CrackAddick wrote:Looks like AMATI don't think the AIM market is going to recover anytime soon. So they might be going the hybrid route, a bit like Baronsmead/Seneca.
Although "a broader range of securities", could mean many things, especially if they are none qualifying investments.
https://data.fca.org.uk/artefacts/NSM/RNS/5103966.htmlAs part of this review, the Board intends to consider whether the Company's investment strategy should be expanded to facilitate investment in a broader range of securities
They are certainly in a sticky spot. On looking at the 5 year total return graph (from Hargreaves Lansdown) the 5 year total return is -9%, however looking back to October 21 on the graph, it peaked at +80%. Its not just a feature of Amati.
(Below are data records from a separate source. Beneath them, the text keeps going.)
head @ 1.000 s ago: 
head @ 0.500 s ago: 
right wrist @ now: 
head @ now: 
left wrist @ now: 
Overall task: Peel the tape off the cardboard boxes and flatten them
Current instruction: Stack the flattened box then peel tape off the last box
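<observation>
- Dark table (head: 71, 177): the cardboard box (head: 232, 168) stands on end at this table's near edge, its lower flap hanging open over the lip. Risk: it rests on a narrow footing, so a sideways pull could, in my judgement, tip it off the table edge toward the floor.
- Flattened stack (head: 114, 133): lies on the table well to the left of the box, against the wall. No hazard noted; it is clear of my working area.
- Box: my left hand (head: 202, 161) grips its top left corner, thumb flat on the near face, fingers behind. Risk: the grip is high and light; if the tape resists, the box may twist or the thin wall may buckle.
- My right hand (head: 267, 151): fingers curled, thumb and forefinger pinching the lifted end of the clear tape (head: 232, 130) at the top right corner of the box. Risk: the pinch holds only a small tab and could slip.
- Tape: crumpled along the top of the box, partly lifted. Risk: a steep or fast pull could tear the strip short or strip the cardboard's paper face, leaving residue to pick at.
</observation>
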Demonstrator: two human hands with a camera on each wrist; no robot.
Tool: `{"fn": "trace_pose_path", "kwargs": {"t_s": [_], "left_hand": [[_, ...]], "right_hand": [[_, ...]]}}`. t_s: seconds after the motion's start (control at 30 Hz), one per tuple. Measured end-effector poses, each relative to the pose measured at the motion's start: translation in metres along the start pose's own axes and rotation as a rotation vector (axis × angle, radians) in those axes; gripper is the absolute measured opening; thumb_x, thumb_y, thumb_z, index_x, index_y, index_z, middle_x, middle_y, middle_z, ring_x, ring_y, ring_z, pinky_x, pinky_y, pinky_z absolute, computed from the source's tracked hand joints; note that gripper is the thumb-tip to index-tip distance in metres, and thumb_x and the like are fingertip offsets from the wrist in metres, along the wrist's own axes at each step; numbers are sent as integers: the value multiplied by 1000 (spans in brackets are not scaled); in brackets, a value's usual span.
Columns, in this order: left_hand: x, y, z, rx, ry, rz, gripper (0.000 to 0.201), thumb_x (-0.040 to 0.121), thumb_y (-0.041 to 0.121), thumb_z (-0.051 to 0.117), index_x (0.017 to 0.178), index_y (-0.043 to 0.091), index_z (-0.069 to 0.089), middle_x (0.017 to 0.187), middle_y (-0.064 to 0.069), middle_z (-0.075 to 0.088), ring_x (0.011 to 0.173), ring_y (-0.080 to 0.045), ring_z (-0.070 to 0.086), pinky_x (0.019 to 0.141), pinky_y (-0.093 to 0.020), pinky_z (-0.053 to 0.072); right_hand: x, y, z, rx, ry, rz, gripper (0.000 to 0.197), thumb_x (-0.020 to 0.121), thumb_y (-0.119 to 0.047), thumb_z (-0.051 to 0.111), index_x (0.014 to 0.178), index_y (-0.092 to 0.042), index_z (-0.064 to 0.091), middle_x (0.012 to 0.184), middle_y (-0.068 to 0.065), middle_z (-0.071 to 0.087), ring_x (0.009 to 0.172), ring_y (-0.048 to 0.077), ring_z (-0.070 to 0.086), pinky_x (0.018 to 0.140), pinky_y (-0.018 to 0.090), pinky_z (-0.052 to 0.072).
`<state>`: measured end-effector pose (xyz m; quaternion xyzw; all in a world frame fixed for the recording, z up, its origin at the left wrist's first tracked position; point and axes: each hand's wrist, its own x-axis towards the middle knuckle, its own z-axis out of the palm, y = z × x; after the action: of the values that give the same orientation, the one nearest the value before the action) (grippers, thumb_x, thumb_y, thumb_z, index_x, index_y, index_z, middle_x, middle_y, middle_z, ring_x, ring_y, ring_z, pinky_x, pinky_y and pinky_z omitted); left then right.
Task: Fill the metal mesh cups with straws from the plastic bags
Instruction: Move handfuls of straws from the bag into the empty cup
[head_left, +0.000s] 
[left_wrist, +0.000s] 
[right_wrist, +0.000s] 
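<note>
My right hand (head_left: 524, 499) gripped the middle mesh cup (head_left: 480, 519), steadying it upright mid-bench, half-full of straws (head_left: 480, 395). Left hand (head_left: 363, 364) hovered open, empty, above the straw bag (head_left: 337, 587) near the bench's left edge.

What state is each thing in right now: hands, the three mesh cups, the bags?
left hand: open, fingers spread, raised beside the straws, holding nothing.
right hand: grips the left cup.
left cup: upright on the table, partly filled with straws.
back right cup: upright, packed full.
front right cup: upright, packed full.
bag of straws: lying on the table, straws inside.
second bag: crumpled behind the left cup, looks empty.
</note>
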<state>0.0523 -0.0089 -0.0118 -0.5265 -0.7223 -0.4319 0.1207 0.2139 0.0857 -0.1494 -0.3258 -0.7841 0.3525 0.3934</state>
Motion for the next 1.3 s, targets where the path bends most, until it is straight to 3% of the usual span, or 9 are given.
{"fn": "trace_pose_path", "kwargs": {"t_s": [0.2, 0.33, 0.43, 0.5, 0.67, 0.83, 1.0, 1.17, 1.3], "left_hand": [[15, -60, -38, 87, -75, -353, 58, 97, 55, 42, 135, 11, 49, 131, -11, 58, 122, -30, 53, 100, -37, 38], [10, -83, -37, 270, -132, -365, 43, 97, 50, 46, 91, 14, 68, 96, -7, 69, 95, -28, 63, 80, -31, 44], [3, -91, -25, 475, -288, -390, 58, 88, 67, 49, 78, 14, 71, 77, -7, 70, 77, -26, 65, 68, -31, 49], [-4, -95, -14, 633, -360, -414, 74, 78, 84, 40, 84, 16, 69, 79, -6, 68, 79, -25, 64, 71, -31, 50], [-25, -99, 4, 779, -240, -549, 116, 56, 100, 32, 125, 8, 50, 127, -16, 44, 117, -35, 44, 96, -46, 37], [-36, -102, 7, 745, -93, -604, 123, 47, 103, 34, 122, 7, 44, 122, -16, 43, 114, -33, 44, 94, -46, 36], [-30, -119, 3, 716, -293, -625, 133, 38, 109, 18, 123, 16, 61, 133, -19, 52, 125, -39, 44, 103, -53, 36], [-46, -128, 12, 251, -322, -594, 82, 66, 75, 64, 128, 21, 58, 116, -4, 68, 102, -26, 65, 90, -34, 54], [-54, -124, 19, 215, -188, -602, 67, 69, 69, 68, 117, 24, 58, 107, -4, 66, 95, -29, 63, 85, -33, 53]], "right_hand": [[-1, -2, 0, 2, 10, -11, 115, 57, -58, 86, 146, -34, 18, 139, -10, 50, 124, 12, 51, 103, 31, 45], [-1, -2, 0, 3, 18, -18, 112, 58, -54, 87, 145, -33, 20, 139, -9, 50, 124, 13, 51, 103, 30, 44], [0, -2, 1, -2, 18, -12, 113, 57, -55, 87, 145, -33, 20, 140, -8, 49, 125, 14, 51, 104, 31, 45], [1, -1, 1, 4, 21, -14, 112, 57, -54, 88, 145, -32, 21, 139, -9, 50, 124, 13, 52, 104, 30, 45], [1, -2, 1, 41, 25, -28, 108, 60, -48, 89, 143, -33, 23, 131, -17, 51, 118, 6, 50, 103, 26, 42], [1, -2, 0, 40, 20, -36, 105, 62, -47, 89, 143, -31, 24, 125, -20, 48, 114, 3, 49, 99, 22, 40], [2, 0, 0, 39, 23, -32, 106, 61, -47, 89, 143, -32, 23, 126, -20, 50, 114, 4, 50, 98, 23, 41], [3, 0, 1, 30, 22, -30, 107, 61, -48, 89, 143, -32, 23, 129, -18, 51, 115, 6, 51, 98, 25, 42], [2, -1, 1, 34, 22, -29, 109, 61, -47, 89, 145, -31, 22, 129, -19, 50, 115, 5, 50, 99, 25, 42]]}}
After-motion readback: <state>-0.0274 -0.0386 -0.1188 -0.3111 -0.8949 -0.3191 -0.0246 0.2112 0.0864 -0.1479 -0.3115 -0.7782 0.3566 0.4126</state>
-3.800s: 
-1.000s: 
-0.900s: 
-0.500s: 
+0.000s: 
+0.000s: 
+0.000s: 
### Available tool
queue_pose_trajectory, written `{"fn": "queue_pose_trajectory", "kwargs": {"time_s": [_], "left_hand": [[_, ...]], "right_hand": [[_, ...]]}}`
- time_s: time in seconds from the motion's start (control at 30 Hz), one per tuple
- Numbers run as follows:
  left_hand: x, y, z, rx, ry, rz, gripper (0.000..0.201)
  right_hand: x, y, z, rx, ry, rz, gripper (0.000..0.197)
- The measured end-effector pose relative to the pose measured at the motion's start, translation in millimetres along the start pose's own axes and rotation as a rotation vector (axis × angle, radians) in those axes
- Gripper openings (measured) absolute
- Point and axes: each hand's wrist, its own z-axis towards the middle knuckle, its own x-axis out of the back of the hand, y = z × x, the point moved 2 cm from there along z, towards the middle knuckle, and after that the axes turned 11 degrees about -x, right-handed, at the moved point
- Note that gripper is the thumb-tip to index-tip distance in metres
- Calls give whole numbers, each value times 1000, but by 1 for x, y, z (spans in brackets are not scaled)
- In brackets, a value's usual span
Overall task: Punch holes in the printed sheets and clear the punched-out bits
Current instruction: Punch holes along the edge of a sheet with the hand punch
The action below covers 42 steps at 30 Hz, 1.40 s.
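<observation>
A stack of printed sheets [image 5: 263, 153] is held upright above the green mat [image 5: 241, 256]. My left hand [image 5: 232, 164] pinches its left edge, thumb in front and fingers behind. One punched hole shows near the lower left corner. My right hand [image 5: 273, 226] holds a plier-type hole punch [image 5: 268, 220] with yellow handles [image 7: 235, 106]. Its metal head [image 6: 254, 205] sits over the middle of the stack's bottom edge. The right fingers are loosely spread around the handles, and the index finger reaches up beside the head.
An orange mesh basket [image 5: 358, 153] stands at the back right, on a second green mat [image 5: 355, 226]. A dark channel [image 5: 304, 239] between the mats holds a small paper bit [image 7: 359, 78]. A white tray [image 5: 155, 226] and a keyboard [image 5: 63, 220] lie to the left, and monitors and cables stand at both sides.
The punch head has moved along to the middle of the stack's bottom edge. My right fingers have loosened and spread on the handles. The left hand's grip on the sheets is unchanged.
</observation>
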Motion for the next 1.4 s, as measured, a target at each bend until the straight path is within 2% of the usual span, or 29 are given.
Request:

Looking at Octopus AIM VCT on the same graph - it peaked around +60% in October 21, but its 5 year total return was -11%. And looking at the AIM 100 and AIM Allshares on the same graph, their 5 year total returns were -19% and -11% - and they peaked around +40% and +45% in October 21.
In complete contrast, British Smaller Cos VCT where
The majority of the Company’s investments are in small, unquoted companies
have a 5 year total return is +72%. So unless there is a remarkable turn-around in the AIM markets, it would appear that a "broader range of securities" may be a wiser choice.